/tuw-nlp

NLP @ TU Wien

Primary LanguagePythonMIT LicenseMIT

TUW-NLP

NLP utilities developed at TUW informatics.

Install and Quick Start

Install the tuw-nlp repository from pip:

pip install tuw-nlp

Or install from source:

pip install -e .

On Windows and Mac, you might also need to install Graphviz manually.

You will also need some additional steps to use the library:

Download nltk stopwords:

import nltk
nltk.download('stopwords')

Download stanza models for UD parsing:

import stanza

stanza.download("en")
stanza.download("de")

And then finally download ALTO and tuw_nlp dictionaries:

import tuw_nlp

tuw_nlp.download_alto()
tuw_nlp.download_definitions()

Also please make sure to have JAVA on your system to be able to use the parser!
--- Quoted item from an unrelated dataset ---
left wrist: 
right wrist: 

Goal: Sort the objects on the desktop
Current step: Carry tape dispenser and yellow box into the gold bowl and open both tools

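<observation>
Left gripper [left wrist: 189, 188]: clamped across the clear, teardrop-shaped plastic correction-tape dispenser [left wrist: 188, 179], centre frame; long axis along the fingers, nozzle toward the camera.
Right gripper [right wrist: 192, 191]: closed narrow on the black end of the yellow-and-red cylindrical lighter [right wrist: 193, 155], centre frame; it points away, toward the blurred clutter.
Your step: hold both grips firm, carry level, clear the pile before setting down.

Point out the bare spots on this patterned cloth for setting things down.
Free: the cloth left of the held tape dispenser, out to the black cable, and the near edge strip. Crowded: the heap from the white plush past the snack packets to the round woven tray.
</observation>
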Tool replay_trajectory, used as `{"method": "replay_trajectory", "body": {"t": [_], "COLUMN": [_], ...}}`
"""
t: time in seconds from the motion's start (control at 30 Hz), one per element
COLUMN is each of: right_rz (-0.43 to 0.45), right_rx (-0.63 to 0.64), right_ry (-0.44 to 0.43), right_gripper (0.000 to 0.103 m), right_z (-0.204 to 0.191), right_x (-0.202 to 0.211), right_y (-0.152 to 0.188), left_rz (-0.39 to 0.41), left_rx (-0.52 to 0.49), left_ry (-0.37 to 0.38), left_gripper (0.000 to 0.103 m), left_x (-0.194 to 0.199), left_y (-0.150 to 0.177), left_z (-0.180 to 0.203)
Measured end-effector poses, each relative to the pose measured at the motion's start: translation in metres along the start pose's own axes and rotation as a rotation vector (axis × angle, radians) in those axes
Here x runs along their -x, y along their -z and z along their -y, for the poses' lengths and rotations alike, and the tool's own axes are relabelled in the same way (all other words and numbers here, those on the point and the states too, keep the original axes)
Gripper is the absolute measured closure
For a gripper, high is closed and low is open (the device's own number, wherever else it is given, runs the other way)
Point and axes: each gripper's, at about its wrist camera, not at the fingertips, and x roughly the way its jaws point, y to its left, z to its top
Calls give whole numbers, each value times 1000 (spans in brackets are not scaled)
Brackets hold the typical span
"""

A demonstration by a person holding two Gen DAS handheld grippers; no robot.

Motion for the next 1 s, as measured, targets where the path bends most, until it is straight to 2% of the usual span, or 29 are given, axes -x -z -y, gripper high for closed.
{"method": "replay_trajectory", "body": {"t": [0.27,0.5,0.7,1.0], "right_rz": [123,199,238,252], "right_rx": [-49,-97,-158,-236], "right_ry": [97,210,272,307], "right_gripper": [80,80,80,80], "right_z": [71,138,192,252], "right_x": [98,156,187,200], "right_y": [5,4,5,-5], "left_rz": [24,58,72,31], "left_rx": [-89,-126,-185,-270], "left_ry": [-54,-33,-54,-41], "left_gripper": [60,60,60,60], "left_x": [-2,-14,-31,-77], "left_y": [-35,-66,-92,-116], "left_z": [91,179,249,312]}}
Then you can parse a sentence as simple as:

from tuw_nlp.grammar.text_to_4lang import TextTo4lang

tfl = TextTo4lang("en", "en_nlp_cache")

fl_graphs = list(tfl("brown dog", depth=1, substitute=False))
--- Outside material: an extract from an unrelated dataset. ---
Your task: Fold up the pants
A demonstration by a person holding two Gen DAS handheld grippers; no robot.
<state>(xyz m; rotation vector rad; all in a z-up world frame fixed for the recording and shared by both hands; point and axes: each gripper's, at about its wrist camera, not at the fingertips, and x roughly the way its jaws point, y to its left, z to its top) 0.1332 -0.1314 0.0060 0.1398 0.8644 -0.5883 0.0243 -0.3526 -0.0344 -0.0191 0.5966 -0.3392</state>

# Then the fl_graphs will directly contain a networkx graph object
fl_graphs[0].nodes(data=True)

For more examples you can check the jupyter notebook under notebooks/experiment

Services

We also provide services built on our package. To get to know more visit services.

Text_to_4lang service

To run a browser-based demo (also available online) for building graphs from raw texts, first start the graph building service:

python services/text_to_4lang/backend/service.py

Then run the frontend with this command:

streamlit run services/text_to_4lang/frontend/demo.py

In the demo you can parse english and german sentences and you can also try out multiple algorithms our graphs implement, such as expand, substitute and append_zero_paths.

Modules

text

General text processing utilities, contains:

  • segmentation: stanza-based processors for word and sentence level segmentation
  • patterns: various patterns for text processing tasks

graph

Tools for working with graphs, contains:

  • utils: misc utilities for working with graphs

grammar

Tools for generating and using grammars, contains:

  • alto: tools for interfacing with the alto tool
  • irtg: class for representing Interpreted Regular Tree Grammars
  • lexicon: Rule lexica for building lexicalized grammars
  • ud_fl: grammar-based mapping of Universal Dependencies to 4lang semantic graphs.
  • utils: misc utilities for working with grammars

Contributing

We welcome all contributions! Please fork this repository and create a branch for your modifications. We suggest getting in touch with us first, by opening an issue or by writing an email to Gabor Recski or Adam Kovacs at firstname.lastname@tuwien.ac.at

Citing

If you use the library, please cite our paper

@inproceedings{Recski:2021,
  title={Explainable Rule Extraction via Semantic Graphs},
  author={Recski, Gabor and Lellmann, Bj{\"o}rn and Kovacs, Adam and Hanbury, Allan},
  booktitle = {{Proceedings of the Fifth Workshop on Automated Semantic Analysis
of Information in Legal Text (ASAIL 2021)}},
  publisher = {{CEUR Workshop Proceedings}},
  address = {São Paulo, Brazil},
  pages="24--35",
  url= "http://ceur-ws.org/Vol-2888/paper3.pdf",
  year={2021}
}

License

MIT license